Abstract— Investors take huge risk in making investments because

they lack the information about the future sale of the company or we can also

say that they lack forecasting. Due to which they may have to face loss in

future. Similar is the case with transportation, especially when it comes to

airline mode because of huge increase in investment and risk factor. Keeping in

mind the above discussed issue this paper deals with forecasting. The paper

proposes the use of Long Short-Term Memory Network. Unlike the existing

schemes, the proposed scheme is capable enough to minimize the Root Mean Square

Error to maximum extent which ultimately would lead to better forecasting

results. The proposed scheme consist of four steps LSTM model construction,

data processing and making data suitable for LSTM model, fitting a stateful

LSTM network model to the training data and at last we evaluate the static LSTM

model on the test data and report the performance of forecast .Furthermore, the

obtained results indicates that the proposed scheme reduces the chances of

false positive to great extent and is practical enough to be implemented in

real-time scenario.

Keywords- LSTM , Time series prediction ,

Forecasting

I. Introduction

Time series modeling is a dynamic research area which has

attracted attentions of researcher’s community over last few decades. The main

aim of time series modeling is to carefully collect and rigorously study the

past observations of a time series to develop an appropriate model which

describes the inherent structure of the series. This model is then used to

generate future values for the series, that is to make forecasts.
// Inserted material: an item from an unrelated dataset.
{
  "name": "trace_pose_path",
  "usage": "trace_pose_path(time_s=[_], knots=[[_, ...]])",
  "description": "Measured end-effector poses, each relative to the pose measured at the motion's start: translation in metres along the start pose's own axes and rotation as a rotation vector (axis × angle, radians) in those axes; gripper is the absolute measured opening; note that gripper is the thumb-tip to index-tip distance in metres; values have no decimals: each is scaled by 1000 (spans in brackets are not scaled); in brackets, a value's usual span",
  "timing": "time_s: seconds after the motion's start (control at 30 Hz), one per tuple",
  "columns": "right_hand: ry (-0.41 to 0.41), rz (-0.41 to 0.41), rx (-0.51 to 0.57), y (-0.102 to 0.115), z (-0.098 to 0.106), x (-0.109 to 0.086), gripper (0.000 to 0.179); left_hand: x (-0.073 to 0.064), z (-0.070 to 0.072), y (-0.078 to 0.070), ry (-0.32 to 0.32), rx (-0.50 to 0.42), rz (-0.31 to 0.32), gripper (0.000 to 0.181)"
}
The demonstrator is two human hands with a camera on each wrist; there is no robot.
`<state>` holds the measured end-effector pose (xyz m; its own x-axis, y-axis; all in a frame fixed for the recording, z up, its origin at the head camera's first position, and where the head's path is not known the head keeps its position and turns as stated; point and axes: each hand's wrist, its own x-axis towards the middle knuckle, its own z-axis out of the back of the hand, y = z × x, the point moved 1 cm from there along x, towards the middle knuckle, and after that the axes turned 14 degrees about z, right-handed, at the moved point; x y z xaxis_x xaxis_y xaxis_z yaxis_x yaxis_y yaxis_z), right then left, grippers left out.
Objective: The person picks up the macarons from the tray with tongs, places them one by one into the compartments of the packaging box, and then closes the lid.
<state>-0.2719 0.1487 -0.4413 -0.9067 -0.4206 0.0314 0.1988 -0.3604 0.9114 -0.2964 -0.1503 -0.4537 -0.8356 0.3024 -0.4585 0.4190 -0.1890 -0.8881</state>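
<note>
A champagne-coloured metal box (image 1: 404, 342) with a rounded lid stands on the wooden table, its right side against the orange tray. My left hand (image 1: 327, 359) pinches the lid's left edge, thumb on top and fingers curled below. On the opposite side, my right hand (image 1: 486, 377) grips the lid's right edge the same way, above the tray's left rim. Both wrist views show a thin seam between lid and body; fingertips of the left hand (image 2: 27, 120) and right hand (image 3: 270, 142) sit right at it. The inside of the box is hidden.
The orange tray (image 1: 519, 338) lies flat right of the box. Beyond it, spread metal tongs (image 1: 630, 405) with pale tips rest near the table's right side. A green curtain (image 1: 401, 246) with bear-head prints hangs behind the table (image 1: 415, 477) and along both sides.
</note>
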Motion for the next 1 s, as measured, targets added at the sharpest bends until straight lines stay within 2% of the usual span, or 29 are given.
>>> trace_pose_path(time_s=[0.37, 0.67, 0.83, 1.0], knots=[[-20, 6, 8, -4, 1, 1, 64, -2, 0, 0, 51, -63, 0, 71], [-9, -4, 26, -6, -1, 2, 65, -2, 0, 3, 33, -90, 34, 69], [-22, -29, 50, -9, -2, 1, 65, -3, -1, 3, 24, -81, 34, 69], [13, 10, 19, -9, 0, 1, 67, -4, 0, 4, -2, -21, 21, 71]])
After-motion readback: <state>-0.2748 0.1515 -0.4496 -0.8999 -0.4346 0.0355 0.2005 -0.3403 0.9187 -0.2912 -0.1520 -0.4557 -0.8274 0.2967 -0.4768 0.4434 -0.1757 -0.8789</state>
Time series

forecasting thus can be termed as the act of predicting the future by

understanding the past 1.

Now a days travelling is playing most important role in

life of people because of which huge amount of investment is made by various

people. Faster you travel from one place to another better it is for user and

because of which airlines are major targets to investors. This paper deals with

the airline dataset which gives the current and previous records of number of

passengers travelled using airline. With help of the theses records this paper

will analyse the number of passengers in the upcoming months and years. This

information will be the key factor for investors to decide whether they want to

investment in the airline business or not depending the change in rate of the

number of customers whether its positive or negative.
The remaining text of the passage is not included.